**ABOUT THIS TASK:**
Exactly the lines from the one containing "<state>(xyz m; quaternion" through the end of the data below are to be reproduced, and nothing besides them.
↓↓↓
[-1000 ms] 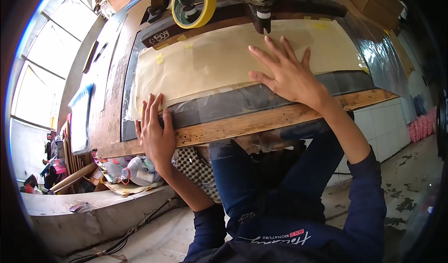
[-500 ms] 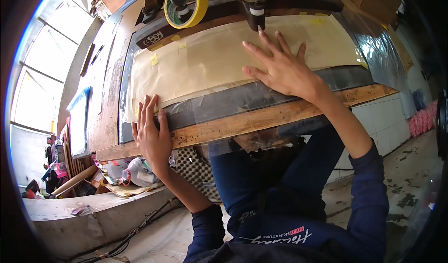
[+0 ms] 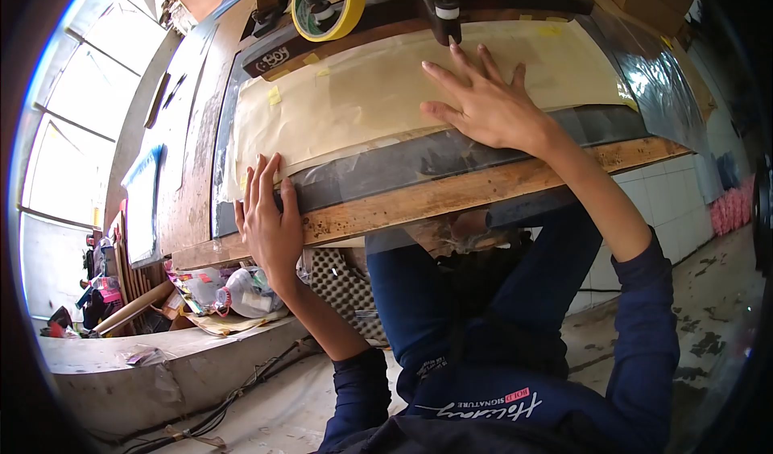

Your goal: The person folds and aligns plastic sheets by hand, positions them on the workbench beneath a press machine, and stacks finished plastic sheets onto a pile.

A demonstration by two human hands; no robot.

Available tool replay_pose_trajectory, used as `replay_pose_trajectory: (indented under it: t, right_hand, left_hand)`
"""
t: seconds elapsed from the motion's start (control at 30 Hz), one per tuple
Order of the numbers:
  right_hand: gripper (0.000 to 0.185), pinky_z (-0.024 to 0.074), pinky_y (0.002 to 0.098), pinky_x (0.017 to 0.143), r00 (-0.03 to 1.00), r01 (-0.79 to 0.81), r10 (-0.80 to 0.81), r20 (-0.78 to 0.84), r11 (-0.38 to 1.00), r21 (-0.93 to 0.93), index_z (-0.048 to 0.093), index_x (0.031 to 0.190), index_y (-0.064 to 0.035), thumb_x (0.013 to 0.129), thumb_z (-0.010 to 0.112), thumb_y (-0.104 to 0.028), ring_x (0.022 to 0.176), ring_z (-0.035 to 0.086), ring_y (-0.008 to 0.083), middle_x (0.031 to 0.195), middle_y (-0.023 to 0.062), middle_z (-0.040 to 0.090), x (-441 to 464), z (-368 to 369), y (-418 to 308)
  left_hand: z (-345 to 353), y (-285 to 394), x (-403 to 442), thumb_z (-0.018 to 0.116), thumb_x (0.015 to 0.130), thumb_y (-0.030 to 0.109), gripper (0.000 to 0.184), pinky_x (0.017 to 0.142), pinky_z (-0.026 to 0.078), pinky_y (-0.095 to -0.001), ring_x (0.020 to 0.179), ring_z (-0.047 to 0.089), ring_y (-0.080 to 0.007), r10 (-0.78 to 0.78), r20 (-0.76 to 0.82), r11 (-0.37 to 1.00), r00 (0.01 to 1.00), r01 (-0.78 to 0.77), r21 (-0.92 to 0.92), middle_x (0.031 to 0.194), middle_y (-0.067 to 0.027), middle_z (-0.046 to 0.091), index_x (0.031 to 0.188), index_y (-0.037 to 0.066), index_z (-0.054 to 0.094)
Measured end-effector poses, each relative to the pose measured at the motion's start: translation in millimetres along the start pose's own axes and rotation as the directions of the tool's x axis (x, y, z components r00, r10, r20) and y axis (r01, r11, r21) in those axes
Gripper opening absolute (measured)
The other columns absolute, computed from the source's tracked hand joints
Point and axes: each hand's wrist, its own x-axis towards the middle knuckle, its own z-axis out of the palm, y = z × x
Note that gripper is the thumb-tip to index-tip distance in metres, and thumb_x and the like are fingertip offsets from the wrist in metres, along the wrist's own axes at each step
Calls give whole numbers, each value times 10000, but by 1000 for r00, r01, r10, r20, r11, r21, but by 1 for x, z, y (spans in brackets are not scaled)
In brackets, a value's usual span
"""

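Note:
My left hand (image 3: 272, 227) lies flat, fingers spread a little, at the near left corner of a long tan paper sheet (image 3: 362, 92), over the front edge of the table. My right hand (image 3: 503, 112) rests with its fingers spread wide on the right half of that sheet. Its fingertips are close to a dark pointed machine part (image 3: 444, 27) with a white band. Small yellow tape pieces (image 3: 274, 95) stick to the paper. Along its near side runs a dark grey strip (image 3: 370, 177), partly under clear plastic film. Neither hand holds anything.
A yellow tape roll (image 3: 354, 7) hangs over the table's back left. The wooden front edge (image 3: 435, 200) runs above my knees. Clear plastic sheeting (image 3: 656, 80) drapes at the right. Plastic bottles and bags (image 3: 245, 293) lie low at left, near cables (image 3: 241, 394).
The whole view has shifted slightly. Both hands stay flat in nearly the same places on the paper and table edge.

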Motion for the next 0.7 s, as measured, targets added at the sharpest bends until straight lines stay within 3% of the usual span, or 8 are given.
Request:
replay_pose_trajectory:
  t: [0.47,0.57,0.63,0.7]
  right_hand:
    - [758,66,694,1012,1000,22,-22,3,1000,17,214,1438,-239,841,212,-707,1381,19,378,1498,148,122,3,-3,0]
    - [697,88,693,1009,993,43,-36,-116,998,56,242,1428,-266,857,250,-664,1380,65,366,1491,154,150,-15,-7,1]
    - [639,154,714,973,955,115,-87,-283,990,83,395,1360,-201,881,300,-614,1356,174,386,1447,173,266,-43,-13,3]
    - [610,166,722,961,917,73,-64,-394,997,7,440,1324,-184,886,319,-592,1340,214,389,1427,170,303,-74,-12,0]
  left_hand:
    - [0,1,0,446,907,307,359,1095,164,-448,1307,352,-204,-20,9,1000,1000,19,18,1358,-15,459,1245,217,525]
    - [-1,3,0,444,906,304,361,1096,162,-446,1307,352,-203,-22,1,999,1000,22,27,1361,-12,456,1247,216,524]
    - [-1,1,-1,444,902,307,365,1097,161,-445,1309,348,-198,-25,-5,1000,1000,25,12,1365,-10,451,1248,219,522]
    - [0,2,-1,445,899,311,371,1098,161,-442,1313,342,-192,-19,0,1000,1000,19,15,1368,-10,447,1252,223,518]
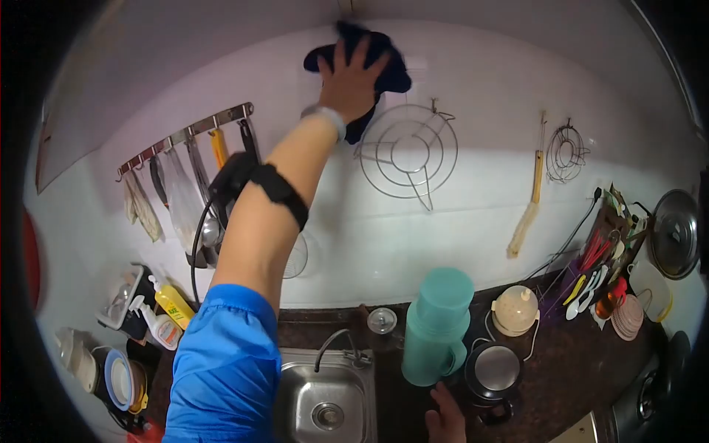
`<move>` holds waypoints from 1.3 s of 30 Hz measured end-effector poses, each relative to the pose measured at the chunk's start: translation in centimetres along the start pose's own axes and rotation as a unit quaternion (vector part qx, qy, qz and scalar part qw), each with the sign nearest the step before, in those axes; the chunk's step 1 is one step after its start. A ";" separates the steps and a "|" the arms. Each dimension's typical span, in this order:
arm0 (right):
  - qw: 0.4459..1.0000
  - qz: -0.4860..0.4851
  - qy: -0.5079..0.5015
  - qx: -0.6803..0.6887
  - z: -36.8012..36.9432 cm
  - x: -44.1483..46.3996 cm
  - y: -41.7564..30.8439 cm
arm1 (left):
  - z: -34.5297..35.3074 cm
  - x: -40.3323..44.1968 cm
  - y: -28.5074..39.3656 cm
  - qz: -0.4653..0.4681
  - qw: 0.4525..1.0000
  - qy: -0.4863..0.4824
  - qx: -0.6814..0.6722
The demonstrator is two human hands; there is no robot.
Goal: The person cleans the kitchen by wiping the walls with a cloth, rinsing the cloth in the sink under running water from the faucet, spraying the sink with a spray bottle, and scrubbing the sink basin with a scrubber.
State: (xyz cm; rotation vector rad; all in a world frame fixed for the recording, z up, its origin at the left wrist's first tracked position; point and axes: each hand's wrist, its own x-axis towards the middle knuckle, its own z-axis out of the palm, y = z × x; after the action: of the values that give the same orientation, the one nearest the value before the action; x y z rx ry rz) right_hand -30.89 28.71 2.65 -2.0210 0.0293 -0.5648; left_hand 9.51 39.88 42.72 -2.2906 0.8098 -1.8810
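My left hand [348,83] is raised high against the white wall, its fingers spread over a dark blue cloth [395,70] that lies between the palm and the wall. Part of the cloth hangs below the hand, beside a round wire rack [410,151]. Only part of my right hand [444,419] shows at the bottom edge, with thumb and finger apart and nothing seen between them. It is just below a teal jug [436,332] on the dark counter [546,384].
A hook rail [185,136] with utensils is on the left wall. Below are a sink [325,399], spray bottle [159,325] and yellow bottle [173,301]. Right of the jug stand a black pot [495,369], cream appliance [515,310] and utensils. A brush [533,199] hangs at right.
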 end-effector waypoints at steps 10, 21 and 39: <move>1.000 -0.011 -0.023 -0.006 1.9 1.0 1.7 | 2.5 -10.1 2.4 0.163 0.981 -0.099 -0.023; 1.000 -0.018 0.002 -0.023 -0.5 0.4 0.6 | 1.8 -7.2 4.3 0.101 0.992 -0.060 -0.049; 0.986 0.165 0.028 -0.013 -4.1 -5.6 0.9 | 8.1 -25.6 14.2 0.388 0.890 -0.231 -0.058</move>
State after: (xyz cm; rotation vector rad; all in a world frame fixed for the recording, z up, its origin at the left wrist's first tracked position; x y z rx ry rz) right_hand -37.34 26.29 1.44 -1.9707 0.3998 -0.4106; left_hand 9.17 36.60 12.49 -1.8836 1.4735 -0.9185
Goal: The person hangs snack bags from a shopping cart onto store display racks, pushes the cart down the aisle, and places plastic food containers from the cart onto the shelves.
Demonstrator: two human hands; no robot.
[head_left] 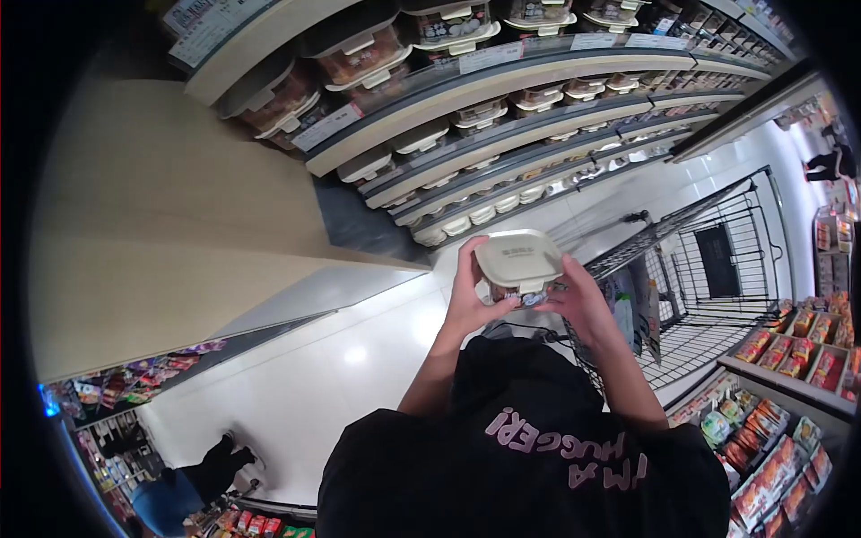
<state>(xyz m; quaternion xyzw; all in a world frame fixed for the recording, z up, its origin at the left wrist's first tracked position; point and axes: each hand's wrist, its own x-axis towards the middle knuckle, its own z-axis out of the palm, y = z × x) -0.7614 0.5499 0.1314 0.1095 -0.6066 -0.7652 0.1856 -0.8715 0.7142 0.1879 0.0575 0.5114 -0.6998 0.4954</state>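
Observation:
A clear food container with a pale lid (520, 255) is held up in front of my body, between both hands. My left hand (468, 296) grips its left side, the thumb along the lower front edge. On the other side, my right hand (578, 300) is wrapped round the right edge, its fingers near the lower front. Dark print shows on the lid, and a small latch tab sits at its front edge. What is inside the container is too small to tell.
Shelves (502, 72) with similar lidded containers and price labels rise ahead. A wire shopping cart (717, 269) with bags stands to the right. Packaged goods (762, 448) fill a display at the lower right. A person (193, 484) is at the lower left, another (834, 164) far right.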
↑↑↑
**EXERCISE RESULT:**
<state>(xyz m; quaternion xyzw; all in a world frame fixed for the recording, z up, its origin at the left wrist's first tracked position; point and axes: each hand's wrist, its own x-axis towards the middle knuckle, its own z-axis out of the palm, y = z × x) -0.7614 0.5499 0.1314 0.1095 -0.6066 -0.7652 0.1856 -0.8715 0.7142 0.1879 0.0575 0.5114 -0.6998 0.4954</state>
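Observation:
A clear food container with a pale lid (520, 255) is held up in front of my body, between both hands. My left hand (468, 296) grips its left side, the thumb along the lower front edge. On the other side, my right hand (578, 300) is wrapped round the right edge, its fingers near the lower front. Dark print shows on the lid, and a small latch tab sits at its front edge. What is inside the container is too small to tell.
Shelves (502, 72) with similar lidded containers and price labels rise ahead. A wire shopping cart (717, 269) with bags stands to the right. Packaged goods (762, 448) fill a display at the lower right. A person (193, 484) is at the lower left, another (834, 164) far right.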

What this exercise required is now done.